Action item → Of all the lines below, output only those starting at the one with "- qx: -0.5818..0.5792" and ending at the one with "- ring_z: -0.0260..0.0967", both ends included, exactly as written.

Available data →
· · · ·

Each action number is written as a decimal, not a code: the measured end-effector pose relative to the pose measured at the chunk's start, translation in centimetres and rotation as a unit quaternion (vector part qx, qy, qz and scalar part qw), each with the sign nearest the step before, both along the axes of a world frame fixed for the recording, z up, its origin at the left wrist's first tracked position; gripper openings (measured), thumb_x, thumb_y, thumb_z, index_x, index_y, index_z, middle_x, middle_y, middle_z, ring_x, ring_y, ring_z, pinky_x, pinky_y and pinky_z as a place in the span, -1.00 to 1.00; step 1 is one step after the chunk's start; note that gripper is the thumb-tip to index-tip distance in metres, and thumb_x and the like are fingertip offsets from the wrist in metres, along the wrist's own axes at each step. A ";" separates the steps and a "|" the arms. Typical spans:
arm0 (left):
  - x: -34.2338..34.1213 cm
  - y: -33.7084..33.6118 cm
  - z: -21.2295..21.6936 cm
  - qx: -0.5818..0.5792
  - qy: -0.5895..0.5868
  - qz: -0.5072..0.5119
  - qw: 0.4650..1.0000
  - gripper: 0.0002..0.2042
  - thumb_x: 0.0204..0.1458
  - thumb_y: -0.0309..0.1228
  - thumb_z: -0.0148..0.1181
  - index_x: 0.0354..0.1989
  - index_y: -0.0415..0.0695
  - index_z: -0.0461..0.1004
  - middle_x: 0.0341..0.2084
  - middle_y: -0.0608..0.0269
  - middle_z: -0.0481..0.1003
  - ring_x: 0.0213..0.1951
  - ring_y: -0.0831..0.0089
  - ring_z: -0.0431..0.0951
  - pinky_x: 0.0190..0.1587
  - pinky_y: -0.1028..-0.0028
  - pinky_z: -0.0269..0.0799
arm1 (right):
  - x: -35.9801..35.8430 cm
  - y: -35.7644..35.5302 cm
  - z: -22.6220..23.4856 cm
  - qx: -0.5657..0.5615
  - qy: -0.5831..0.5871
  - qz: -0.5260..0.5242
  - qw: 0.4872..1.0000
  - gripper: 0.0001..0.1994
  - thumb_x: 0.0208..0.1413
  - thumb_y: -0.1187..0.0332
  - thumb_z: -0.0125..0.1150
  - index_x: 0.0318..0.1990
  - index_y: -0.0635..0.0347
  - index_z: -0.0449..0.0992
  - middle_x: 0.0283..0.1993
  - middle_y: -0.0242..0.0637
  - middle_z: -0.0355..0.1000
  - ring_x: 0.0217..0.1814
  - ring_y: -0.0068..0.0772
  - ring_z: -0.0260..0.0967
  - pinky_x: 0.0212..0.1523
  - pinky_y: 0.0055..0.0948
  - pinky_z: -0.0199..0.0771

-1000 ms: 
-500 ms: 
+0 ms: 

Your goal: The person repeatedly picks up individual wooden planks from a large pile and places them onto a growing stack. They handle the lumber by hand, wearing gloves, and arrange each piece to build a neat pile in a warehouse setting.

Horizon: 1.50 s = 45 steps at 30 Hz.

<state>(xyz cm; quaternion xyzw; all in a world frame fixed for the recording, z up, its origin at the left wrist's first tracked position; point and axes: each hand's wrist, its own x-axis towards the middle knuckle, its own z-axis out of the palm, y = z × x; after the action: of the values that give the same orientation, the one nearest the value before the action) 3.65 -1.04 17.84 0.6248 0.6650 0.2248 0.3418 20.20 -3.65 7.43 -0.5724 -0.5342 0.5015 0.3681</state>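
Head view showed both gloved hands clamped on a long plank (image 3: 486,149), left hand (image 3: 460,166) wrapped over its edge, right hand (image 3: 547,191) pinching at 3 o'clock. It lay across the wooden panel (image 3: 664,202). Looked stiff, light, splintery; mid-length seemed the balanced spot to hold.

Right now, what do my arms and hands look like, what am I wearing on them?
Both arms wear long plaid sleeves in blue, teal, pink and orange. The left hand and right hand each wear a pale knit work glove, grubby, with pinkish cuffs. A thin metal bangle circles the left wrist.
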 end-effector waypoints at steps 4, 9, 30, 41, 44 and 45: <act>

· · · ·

Finished exercise →
  - qx: -0.5818..0.5792
  - qy: -0.5895..0.5868
  - qz: -0.5072..0.5119
  - qw: 0.4650..1.0000
  - gripper: 0.0002..0.2042
  - thumb_x: 0.0204..0.1458
  - thumb_y: -0.0309..0.1228
  - thumb_z: -0.0148..0.1181
  - index_x: 0.0354..0.1989
  - index_y: -0.0415..0.0695
  - index_z: -0.0461..0.1004
  - middle_x: 0.0341..0.2084
  - middle_y: -0.0608..0.0269
  - middle_z: -0.0481..0.1003
  - ring_x: 0.0213..0.1951
  - ring_y: -0.0831..0.0089
  - ring_z: -0.0431..0.0951
  - pinky_x: 0.0190..0.1587
  - pinky_y: -0.1028..-0.0028
  - pinky_z: -0.0269..0.0799
arm1 (right):
  - x: -35.9801..35.8430 cm
  - y: -35.7644..35.5302 cm
  - z: -22.6220..23.4856 cm
  - qx: -0.5657..0.5615
  - qy: -0.5831..0.5871
  - qz: -0.5260..0.5242
  - qw: 0.4872..1.0000
  - gripper: 0.0001..0.1994
  - thumb_x: 0.0208..0.1413
  - thumb_y: -0.1187..0.0332
  - thumb_z: -0.0125..0.1150
  - index_x: 0.0318..0.1990
  - index_y: -0.0635..0.0347
  - index_z: -0.0449..0.0992
  - middle_x: 0.0283..0.1993
  - middle_y: -0.0242..0.0637
  - middle_z: -0.0355..0.1000
  - ring_x: 0.0217..0.1814
  - ring_y: -0.0068..0.0772
  - ring_z: -0.0260..0.0967

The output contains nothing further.